• About this task
Each line of the data that includes "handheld" must be copied.

(Stored dataset items)

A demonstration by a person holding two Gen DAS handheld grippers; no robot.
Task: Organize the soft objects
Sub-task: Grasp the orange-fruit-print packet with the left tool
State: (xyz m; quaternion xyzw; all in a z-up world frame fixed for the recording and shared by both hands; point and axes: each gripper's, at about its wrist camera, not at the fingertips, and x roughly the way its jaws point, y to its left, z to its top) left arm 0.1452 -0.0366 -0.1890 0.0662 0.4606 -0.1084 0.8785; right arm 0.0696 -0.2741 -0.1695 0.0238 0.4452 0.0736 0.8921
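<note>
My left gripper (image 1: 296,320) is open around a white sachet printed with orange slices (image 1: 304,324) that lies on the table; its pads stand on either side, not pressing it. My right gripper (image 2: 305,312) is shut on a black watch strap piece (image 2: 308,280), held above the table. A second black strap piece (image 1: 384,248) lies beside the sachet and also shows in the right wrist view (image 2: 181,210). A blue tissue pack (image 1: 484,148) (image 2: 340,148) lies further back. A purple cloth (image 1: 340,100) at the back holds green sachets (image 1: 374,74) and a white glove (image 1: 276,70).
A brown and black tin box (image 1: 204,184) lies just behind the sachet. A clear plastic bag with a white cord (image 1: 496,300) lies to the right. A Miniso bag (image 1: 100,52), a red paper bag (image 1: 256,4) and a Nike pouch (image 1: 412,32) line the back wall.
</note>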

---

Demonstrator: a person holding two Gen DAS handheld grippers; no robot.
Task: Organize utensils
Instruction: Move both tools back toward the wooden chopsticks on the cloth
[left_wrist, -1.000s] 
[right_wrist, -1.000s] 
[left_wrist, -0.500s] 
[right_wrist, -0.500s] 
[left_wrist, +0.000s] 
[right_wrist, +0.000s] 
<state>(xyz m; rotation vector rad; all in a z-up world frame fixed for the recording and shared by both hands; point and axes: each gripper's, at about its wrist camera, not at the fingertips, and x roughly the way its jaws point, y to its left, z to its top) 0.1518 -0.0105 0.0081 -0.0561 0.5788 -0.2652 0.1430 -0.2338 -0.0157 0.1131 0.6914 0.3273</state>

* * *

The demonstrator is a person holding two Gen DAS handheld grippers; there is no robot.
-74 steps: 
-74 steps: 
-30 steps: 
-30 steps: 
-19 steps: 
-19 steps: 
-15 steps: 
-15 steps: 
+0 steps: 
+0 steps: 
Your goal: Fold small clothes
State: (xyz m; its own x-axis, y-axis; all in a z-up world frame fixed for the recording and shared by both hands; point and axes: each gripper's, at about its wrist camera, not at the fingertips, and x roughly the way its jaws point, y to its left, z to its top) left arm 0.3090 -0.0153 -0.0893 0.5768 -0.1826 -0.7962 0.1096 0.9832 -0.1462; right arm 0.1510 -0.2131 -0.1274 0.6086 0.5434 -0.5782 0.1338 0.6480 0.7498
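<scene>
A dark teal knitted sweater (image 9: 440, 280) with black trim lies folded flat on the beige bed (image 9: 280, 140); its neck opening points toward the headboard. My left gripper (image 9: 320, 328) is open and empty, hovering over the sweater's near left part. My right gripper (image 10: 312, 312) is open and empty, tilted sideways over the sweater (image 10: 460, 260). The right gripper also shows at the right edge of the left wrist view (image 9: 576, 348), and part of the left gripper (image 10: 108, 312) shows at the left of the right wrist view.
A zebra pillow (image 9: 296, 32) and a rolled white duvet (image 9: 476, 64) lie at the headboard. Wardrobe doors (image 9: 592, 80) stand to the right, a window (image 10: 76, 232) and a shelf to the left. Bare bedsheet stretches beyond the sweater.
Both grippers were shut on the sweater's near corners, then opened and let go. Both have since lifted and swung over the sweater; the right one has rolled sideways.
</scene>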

• Written solution
A demonstration by a person holding two Gen DAS handheld grippers; no robot.
Demonstrator: a person holding two Gen DAS handheld grippers; no robot.
The demonstrator is a person holding two Gen DAS handheld grippers; there is no robot.

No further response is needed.